Each line of the listing that includes "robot" should be reported.

===== DATA FOR REVIEW

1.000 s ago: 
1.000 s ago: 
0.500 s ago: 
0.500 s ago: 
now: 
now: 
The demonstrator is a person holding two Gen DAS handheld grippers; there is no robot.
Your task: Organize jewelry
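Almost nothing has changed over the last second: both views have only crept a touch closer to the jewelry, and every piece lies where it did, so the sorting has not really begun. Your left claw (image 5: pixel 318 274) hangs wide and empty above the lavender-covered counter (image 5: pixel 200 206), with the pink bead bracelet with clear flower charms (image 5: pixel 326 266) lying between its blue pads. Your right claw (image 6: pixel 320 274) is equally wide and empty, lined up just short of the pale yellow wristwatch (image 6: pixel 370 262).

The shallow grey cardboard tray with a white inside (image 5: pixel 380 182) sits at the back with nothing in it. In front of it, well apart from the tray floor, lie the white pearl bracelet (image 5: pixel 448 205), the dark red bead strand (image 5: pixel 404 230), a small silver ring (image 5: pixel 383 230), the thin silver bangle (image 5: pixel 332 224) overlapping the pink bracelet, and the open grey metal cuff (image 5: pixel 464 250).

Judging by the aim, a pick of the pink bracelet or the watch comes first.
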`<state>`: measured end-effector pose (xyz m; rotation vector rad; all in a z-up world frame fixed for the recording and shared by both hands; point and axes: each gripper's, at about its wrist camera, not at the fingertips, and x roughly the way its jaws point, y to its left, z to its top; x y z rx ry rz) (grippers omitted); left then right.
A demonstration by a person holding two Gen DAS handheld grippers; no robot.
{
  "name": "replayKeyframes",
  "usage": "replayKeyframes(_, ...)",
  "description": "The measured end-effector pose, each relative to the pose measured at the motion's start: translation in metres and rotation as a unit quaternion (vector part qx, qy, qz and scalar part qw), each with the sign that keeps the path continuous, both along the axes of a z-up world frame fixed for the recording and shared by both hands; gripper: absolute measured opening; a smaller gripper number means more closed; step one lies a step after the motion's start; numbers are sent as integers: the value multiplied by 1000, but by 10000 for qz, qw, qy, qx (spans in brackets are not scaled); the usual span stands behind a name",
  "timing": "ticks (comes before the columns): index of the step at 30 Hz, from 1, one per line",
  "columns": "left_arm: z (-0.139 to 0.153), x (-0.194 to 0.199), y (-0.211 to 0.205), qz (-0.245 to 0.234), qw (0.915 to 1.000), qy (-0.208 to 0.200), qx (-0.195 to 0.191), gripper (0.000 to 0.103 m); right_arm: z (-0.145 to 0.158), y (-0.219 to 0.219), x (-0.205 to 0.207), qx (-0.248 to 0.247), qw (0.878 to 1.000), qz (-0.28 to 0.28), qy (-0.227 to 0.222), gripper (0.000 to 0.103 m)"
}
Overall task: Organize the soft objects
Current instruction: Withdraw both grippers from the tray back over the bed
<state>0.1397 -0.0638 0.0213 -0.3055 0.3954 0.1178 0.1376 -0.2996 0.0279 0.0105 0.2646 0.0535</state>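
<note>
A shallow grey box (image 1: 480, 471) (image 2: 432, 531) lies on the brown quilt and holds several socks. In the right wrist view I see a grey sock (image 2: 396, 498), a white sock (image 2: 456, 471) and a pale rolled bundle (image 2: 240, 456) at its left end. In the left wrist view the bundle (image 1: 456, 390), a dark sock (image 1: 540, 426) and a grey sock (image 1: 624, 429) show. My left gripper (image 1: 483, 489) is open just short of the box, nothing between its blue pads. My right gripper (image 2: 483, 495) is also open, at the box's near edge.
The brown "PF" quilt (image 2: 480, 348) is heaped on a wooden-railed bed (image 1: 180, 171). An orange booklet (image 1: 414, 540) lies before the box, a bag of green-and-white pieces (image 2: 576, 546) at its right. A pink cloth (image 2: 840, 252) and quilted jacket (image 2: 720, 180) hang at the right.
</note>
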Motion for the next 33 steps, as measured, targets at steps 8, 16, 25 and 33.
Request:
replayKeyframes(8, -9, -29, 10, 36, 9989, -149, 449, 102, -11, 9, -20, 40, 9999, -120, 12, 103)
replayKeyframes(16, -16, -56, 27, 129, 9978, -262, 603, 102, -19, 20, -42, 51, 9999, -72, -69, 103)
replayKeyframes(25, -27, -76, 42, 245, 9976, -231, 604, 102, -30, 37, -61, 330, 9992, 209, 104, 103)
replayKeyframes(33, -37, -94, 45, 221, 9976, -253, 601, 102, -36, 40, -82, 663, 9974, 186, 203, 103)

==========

▶ **RESPONSE TO THIS EXERCISE**
The demonstrator is a person holding two Gen DAS handheld grippers; there is no robot.
A demonstration by a person holding two Gen DAS handheld grippers; no robot.

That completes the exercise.